The two stayed in touch, and Walton recruited him to be the company’s chief financial officer in 1976. Glass gradually took on more responsibilities. When Walton, by then the richest man in the United States, stepped down in 1988, Glass was named company president and chief executive.

Even though the country was mired in an economic downturn when Glass gained control, Walmart managed to increase sales several fold.

He had a reputation as a humble man. “I’ve never had much ego,” he told Fortune in 2004, explaining how easy it was to follow a charismatic leader like Sam Walton. “I like being part of a winning team,” he said. “I don’t have to be the winning team.”

But he faced challenges. The company’s behemoth size and financial success fuelled resentment; its critics complained about its low wages and accused it of driving small stores out of business and even wiping out entire downtowns across the country.

Glass said in the Fortune interview that such resentment “comes with the territory,” and that he did the best he could.

He was as frugal as Sam Walton but far more averse to publicity. One of his few encounters with the news media was a disastrous appearance on NBC’s newsmagazine “Dateline” in 1992. A “Dateline” investigation said Walmart was buying shirts from a factory in Bangladesh that used child labour and that the company was displaying imported goods in its stores under signs that said “Made in the USA.” Another Walmart executive stopped the interview while the cameras were rolling and hustled Glass off the air.
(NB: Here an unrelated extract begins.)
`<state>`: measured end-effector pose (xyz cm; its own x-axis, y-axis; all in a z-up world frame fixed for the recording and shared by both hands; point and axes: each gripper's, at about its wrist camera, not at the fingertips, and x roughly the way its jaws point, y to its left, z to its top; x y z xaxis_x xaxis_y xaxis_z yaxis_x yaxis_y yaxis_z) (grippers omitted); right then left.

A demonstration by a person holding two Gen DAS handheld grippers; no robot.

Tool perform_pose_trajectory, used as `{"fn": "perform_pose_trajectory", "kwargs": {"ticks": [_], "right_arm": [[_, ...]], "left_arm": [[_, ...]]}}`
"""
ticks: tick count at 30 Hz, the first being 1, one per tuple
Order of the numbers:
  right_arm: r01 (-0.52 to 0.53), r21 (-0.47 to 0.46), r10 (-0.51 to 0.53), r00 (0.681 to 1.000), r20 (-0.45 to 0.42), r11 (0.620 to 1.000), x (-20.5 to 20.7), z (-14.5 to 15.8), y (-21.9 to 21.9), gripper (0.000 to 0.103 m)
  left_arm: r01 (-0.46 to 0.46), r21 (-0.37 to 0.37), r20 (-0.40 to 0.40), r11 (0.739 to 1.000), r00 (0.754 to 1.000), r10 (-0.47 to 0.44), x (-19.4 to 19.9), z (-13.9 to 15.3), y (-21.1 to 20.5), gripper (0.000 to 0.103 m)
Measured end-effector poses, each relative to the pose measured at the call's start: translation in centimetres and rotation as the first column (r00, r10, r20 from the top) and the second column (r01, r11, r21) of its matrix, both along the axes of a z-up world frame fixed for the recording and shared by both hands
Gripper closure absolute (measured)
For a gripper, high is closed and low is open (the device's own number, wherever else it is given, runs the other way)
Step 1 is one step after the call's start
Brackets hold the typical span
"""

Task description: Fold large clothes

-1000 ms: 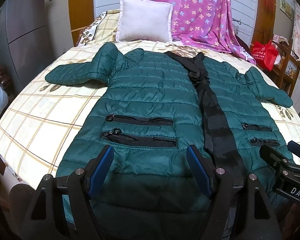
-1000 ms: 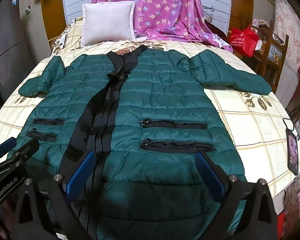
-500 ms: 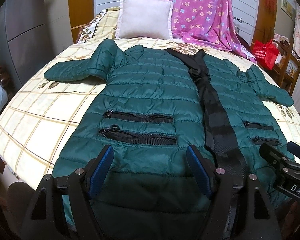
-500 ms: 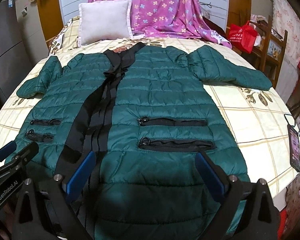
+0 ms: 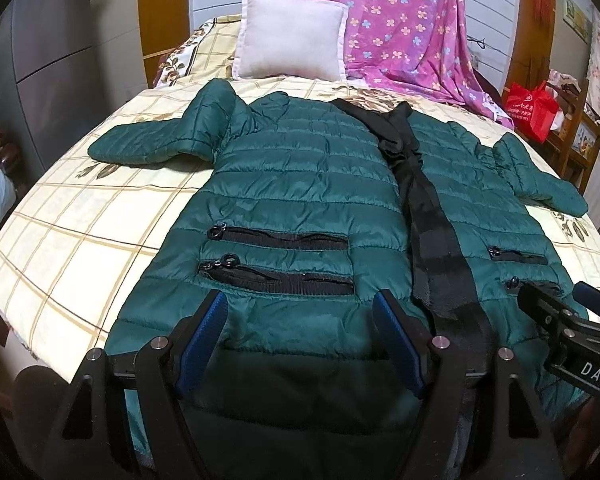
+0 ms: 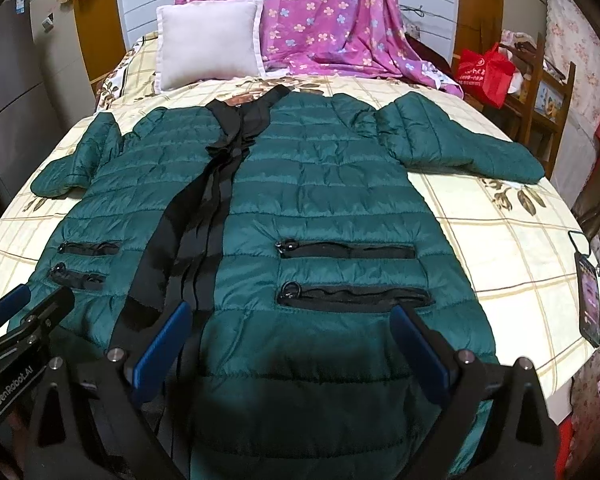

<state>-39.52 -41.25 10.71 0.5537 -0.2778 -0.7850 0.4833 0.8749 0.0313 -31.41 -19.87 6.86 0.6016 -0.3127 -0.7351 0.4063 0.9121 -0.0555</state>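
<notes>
Jacket (image 5: 300,184) flat on bed (image 5: 80,240), front up, sleeves out. Left gripper (image 5: 300,332) and right gripper (image 6: 288,340) over hem, jaws wide open, gripping nothing.

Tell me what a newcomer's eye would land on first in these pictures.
A dark green quilted coat lies spread flat, front up, over most of the checked bedspread, sleeves out to both sides and a black placket running down its middle. Behind it, a white pillow leans at the head of the bed beside a draped pink floral sheet. Near the coat's hem, the left gripper and right gripper hover with jaws open.
</notes>
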Motion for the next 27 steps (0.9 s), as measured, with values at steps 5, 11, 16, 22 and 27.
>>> {"fn": "perform_pose_trajectory", "kwargs": {"ticks": [5, 11, 16, 22, 27], "right_arm": [[0.001, -0.001, -0.001, 1.000, -0.003, 1.000, 0.35, -0.07, -0.07, 0.002], [0.003, 0.008, -0.003, 1.000, -0.012, 1.000, 0.64, -0.22, -0.10, 0.002], [0.004, 0.013, -0.004, 1.000, -0.018, 1.000, 0.95, -0.47, -0.27, 0.002], [0.009, 0.017, -0.009, 1.000, -0.015, 1.000, 0.92, -0.58, -0.37, 0.002], [0.014, 0.041, -0.014, 1.000, -0.001, 0.999, 0.60, -0.64, -0.64, 0.002]], "left_arm": [[0.001, 0.004, -0.013, 1.000, 1.000, -0.001, 0.34, -0.09, -0.09, 0.051], [-0.002, 0.007, -0.015, 1.000, 1.000, 0.002, 0.65, -0.24, -0.28, 0.051], [-0.004, 0.012, -0.021, 1.000, 1.000, 0.004, 0.82, -0.57, -0.33, 0.051], [-0.002, 0.009, -0.030, 1.000, 1.000, 0.002, 0.70, -0.63, -0.16, 0.051], [0.006, 0.012, -0.031, 1.000, 1.000, -0.006, 0.26, -0.51, -0.26, 0.051]]}}
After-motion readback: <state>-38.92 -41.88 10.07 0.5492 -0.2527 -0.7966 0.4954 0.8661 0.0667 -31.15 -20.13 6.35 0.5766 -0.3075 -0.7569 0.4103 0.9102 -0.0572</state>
He immediately ordered the stores to remove the “Made in the USA” signs.

“They asked me questions I knew nothing about,” Glass told Fortune. “I was pretty irritated for a little bit, but it didn’t make any difference at all to the customers. In fact, business went up.”

Glass married Ruth Ann Roberts, who survives him, in 1956. Survivors also include their two sons, Don and Dan; a daughter, Dayna Martz; nine grandchildren; 12 great-grandchildren; and a brother, Dick.

Even as his health declined last year, Glass continued to attend Royals games.

“I’m here,” he told The Associated Press in September as he leaned over the dugout during batting practice, “because where else would you want to be on a Saturday evening but the ballpark?”